Can you really overcome your fears while you sleep? What happens if you become lucid during a nightmare?
According to the authors of Exploring the World of Lucid Dreaming, becoming lucid during a nightmare poses many benefits. While nightmares can be frightening, they also provide chances for personal growth.
Here’s how to overcome your fears through lucid nightmares.
Overcome Your Fears
Lucid dreaming can help you face and overcome your fears. Because no actual harm can come to you in a dream, lucid dreams give you a valuable opportunity to safely confront challenging and frightening situations rather than avoid them. When you face your fears in a safe environment like a dream, you learn to recognize when fear is unfounded, build confidence, tap into your strengths and resilience, and eliminate the fears altogether. To do this, right before you fall asleep, decide to dream about what you’re afraid of. The object of your fear will then manifest itself for you to confront.
(Shortform note: Facing your fears in the safe environment of lucid dreams is essentially a method psychologists call exposure therapy. Exposure therapy is a type of cognitive behavioral therapy that helps you confront your fears or anxieties in a controlled, safe environment by gradually exposing you to the source of your fear. It allows your brain to learn that the perceived threat isn’t as dangerous as you initially believed. Through repeated exposure to your fears in environments like lucid dreams, you can reduce your fear response and learn new ways of coping with fear.)
But what if the dream you’re in is already a nightmare? The authors say that when you become lucid in a nightmare, you can transform it into a meaningful and valuable experience. A lucid nightmare gives you an opportunity to face what you fear most. You can choose to wake up from nightmares, but escaping from them will leave you with unresolved internal conflicts that will likely revisit you in your sleep soon. It’s better to stay in the dream and face the fear.
(Shortform note: If you choose to escape from a lucid nightmare by waking up, you’re avoiding what you fear. Psychology experts caution against using avoidance as a coping strategy because avoiding things teaches your brain to be more afraid of them. When you avoid what you fear, you reinforce to the fear centers of your brain that the object or situation is dangerous. Facing your fears can calm your brain down by providing it with new, corrective information that helps it reevaluate the perceived threat, leading to a reduction in fear over time.)
Nightmares often feature a frightening figure—a person, animal, or entity that’s threatening in some way. The authors say you can confront a hostile dream figure in several ways: You can fight it, change it into something non-threatening, or face it and calmly interact with it. Of these choices, the authors recommend the third option in most cases. This is because when you turn to face a frightening figure with an attitude of peace and reconciliation, the figure may offer you valuable insights and naturally transform into something friendly.

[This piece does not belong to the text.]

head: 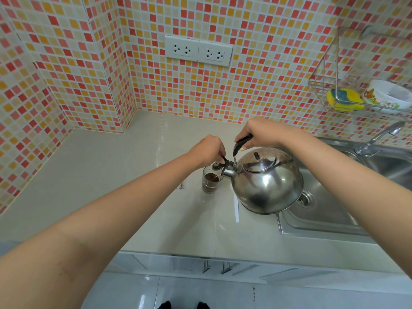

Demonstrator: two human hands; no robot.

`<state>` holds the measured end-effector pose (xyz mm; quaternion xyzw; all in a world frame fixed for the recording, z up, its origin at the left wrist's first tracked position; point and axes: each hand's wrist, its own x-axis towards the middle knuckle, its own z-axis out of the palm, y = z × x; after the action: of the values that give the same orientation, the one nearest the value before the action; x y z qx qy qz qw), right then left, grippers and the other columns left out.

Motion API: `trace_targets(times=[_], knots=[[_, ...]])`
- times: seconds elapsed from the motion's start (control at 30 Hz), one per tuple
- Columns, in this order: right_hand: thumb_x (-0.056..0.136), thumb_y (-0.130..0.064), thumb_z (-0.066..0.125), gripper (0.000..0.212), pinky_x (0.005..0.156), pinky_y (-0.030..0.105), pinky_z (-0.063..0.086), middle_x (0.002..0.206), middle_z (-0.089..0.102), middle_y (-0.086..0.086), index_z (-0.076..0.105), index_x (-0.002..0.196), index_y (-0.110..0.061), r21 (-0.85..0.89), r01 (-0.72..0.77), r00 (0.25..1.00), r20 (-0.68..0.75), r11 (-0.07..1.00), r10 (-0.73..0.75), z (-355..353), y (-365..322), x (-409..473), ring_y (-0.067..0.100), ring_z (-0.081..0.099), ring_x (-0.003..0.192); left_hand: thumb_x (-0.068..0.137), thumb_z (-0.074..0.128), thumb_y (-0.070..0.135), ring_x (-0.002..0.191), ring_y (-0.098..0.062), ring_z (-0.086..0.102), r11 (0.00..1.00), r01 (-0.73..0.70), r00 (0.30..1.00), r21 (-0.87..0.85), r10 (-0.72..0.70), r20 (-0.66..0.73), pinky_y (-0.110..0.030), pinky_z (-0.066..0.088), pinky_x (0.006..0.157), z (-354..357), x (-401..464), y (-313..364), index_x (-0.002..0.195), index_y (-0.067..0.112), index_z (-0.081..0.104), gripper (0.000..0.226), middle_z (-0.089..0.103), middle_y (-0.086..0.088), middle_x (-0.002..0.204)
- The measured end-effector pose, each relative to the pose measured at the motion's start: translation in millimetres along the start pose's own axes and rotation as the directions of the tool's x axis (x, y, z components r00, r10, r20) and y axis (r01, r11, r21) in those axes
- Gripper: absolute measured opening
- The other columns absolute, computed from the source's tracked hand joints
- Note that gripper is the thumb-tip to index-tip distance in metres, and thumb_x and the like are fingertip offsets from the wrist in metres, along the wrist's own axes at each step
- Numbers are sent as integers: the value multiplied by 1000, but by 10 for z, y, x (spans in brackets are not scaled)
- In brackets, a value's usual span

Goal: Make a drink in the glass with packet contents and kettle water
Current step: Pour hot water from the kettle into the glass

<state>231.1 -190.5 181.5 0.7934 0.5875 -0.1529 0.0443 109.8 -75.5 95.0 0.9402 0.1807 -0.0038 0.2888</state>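
Note:
A steel kettle (267, 184) is tilted to the left above the counter, its spout over a small clear glass (209, 181). My right hand (258, 132) grips the kettle's black handle. My left hand (210, 150) pinches the black spout cap lever, holding the spout cap lifted. The glass stands on the counter and holds dark brown powder and liquid. A thin stream of water seems to run from the spout into it. No packet is in view.
The grey counter (111, 175) runs left into a tiled corner. A steel sink (334, 210) with a tap (376, 139) lies right of the kettle. A wire rack (356, 85) on the wall holds a sponge and bowl. Two sockets (198, 51) sit above.

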Motion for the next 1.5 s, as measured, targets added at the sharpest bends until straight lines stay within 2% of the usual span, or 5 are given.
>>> trace_targets(times=[0.27,0.53,0.8,0.97,1.5], knots=[[83,-16,70,30,87,48,52,102,74,4,70,113,-18,14,10,1000,-6,1000,-10,17,10,-22,27,66,94,81,73,12,91,-29,67,1000,8,1000,-9,-8,0,-39,55,86,10,-8,1,105,5,74,25,73,-13,101],[83,-17,70,29,84,38,54,102,75,1,70,112,-19,82,34,998,-61,996,-29,11,91,-145,20,67,90,80,74,11,89,-26,66,997,24,999,-75,-25,-21,-26,44,70,-47,-39,-7,101,4,75,22,73,-13,97],[87,-18,65,14,60,26,43,84,69,-2,70,100,-18,134,-1,991,-135,991,19,44,265,-303,17,60,74,82,72,9,82,-21,59,991,50,998,-123,-55,-35,-28,45,73,-100,-47,12,103,3,74,22,72,-16,100],[88,-21,63,14,68,40,48,84,67,4,70,99,-15,143,-43,984,-166,989,67,14,353,-405,23,60,76,82,72,7,86,-19,60,986,31,998,-165,-39,-46,-26,45,76,-146,-21,116,104,3,74,23,72,-14,103],[85,-12,66,17,67,33,48,84,68,5,71,101,-11,220,-117,934,-307,968,183,-269,719,-261,22,61,76,80,73,7,108,-25,64,975,8,986,-220,-45,-160,-31,47,102,-515,434,330,118,5,68,38,69,-14,117]])
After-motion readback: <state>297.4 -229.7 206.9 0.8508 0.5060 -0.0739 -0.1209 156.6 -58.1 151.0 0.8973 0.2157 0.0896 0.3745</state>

When you turn to face a hostile figure, the authors recommend you begin a dialogue with it. Speaking with these nightmare figures can transform and pacify them as well as provide you with valuable insights. The authors suggest asking questions such as: “Who are you?”, “Why are you here?”, and “What do you have to tell me?”
Jung’s Shadow Archetype in Nightmares For psychoanalyst, philosopher, and mystic Carl Jung, hostile dream figures don’t so much represent things that people are afraid of in the world as they symbolize aspects of ourselves that frighten and confuse us. Jung saw hostile dream figures as manifestations of what he called the Shadow—an archetype (universal symbolic image) representing the subconscious aspects of our personalities that we often repress or deny. Jung believed that acknowledging and getting to know your Shadow, just as the authors recommend speaking to hostile dream figures, helps you integrate the darker aspects of yourself into your conscious awareness. This process of developing self-awareness and self-acceptance is essential for personal growth and wholeness, as it allows you to confront and integrate hidden, denied, or repressed aspects of your personality that have important psychological functions. |
However, the authors write that if a hostile dream figure is someone you’ve been harmed by in real life, the best and most empowering approach may be to fight, destroy, or overpower the figure rather than opening yourself up to a dialogue with them.
(Shortform note: The authors aren’t explicit about why you should choose to fight and destroy dream figures that represent real people who’ve harmed you. However, this approach to nightmare figures is similar to an evidence-based treatment approach for trauma called Accelerated Resolution Therapy (ART). ART can alleviate symptoms of trauma, such as those of Post Traumatic Stress Disorder, by guiding you to revisit traumatic memories and “rewrite” them. Instead of focusing on what actually occurred in the traumatic situation, you imagine the outcome that you wish had happened, such as successfully protecting yourself from someone who was harming you.)